Trois films musicaux
L'objet du délit réalisé par Agnès Jaoui, coécrit avec Emmanuel Salinger, Laurent Jaoui, Noé Debré et Florence Seyvos, avec Agnès Jaoui, Daniel Auteuil, Eye Haïdara... 😍😍
« L’objet du délit » d’Agnès Jaoui : « une comédie à la fois drôle et éclairante sur l'état des relations entre les hommes et les femmes après l'ouragan #MeToo ». La réalisatrice dit avoir « essayé de défendre le plus honnêtement possible chaque point de vue » de ce qu’il faut bien appeler un conflit entre femmes et hommes et intergénérationnel. Je ne suis pas sûr qu’elle y soit parvenue. Mon jugement aurait-il été faussé par un biais de confirmation ? Je ne crois pas, comme Télénana qui déplore, sans surprise, une charge surtout contre les plus jeunes, j’ai pour ma part avant tout perçu ce qui la gêne et qui me rend le militantisme féministe actuel si peu sympathique alors que je devrais le soutenir : des harpies ivres de leur pouvoir nouveau terrorisant en meute, avec leurs lynchages d’hommes forcément présumés coupables (« la justice est défaillante »), et « qui considèrent qu'une main sur un genou est aussi coupable qu'un viol caractérisé ». La terreur qu’elles font régner est telle qu’elles ne rencontrent que rarement une opposition de la part d’hommes tétanisés, qui n’ont d’autre choix que d’aboyer à leur tour pour ne pas se retrouver suspects.
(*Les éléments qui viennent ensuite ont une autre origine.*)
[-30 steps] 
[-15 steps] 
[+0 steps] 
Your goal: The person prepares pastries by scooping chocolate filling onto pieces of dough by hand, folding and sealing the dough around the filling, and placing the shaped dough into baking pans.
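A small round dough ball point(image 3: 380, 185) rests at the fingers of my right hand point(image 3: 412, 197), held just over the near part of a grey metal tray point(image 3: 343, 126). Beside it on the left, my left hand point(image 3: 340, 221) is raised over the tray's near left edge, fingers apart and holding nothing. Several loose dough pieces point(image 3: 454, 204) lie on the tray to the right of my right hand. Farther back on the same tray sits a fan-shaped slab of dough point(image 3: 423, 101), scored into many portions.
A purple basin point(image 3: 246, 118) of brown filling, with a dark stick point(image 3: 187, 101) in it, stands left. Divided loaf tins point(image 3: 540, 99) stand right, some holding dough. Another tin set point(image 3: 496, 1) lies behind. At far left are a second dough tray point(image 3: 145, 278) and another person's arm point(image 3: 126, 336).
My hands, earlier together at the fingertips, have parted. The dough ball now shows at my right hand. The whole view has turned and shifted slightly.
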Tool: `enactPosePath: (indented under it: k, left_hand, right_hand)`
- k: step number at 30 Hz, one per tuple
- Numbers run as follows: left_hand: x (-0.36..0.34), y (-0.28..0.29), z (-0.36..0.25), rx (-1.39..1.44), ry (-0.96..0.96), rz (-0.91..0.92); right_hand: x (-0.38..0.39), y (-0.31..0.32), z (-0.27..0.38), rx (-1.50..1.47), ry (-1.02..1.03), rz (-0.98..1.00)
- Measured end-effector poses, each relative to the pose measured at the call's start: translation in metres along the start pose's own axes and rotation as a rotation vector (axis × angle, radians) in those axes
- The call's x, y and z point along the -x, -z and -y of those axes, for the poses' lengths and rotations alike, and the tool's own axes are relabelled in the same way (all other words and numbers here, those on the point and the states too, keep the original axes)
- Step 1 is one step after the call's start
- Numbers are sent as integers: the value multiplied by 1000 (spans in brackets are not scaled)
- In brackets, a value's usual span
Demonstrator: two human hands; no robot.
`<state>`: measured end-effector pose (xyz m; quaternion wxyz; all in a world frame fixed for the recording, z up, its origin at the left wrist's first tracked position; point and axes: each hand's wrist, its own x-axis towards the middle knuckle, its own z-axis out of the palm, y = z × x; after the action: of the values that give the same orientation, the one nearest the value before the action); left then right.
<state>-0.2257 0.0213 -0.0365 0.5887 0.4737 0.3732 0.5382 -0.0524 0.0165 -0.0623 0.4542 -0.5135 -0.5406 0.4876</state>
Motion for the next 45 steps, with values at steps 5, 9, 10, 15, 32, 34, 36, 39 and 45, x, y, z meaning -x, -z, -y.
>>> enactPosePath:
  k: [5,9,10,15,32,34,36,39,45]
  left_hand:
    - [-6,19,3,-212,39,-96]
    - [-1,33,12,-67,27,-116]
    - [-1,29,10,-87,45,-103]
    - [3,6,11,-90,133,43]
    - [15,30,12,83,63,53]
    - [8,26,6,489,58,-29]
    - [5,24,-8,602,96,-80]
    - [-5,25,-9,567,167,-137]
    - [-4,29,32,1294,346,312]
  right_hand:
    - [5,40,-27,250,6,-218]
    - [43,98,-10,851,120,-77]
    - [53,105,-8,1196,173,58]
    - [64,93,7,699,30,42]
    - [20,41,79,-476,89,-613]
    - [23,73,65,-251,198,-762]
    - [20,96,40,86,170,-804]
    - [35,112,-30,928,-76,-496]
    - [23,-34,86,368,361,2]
Dommage collatéral : pudibonderie et solitude, avec d’un côté des mecs qui n’osent plus conclure quand ils n’y ont pas renoncé, et de l’autre des femmes qui, lorsqu’elles ont encore envie d’avoir une histoire avec eux, n’ont pas forcément compris qu’il leur revient de le faire car c’est elles qui ont désormais le pouvoir.
Ouverture des noces de Figaro de Mozart
De manière judicieuse, Agnès Jaoui met en perspective historique ces rapports de domination en nous faisant partager son goût pour l’opéra, en inscrivant son histoire dans la production des noces de Figaro de Mozart, un opera buffa sur des dialogues de Beaumarchais, qui, dans la limite du contexte de l’époque les remettait déjà en cause.
Comme dans le mariage de Figaro, le film se referme sur une note optimiste en chantant le triomphe de l'amour dans les carrières du château du Marquis de Sade à Lacoste.
Vivaldi et moi (titre original Primavera), film réalisé par Damiano Michieletto, coécrit avec Ludovica Rampoldi, avec Tecla Insolia, Michele Riondino, Fabrizia Sacchi 😍😍😍
Venise, 1716. Le récit d’émancipation d’une jeune violoniste d’exception cloîtrée dans un orphelinat raconté avec panache, au diapason de la musique du génie du baroque. Un régal pour les yeux et les oreilles, qui me donne envie de réécouter ses concertos que j’ai usés sur la platine, il y a longtemps.
Allegro molto - RV 152 Antonio Vivaldi
Film documentaire de Philippe Béziat
Pas encore vu. Je connais l’Orchestre de Paris depuis une journée de 2013 passée à la salle Pleyel où j’appris que je pouvais réserver pour faire écouter à mes étudiants la générale de ses concerts, chose faite l’année suivante. Je remis le couvert trois autres fois, cette fois-ci à la Philharmonie de Paris, où l’orchestre était désormais en résidence.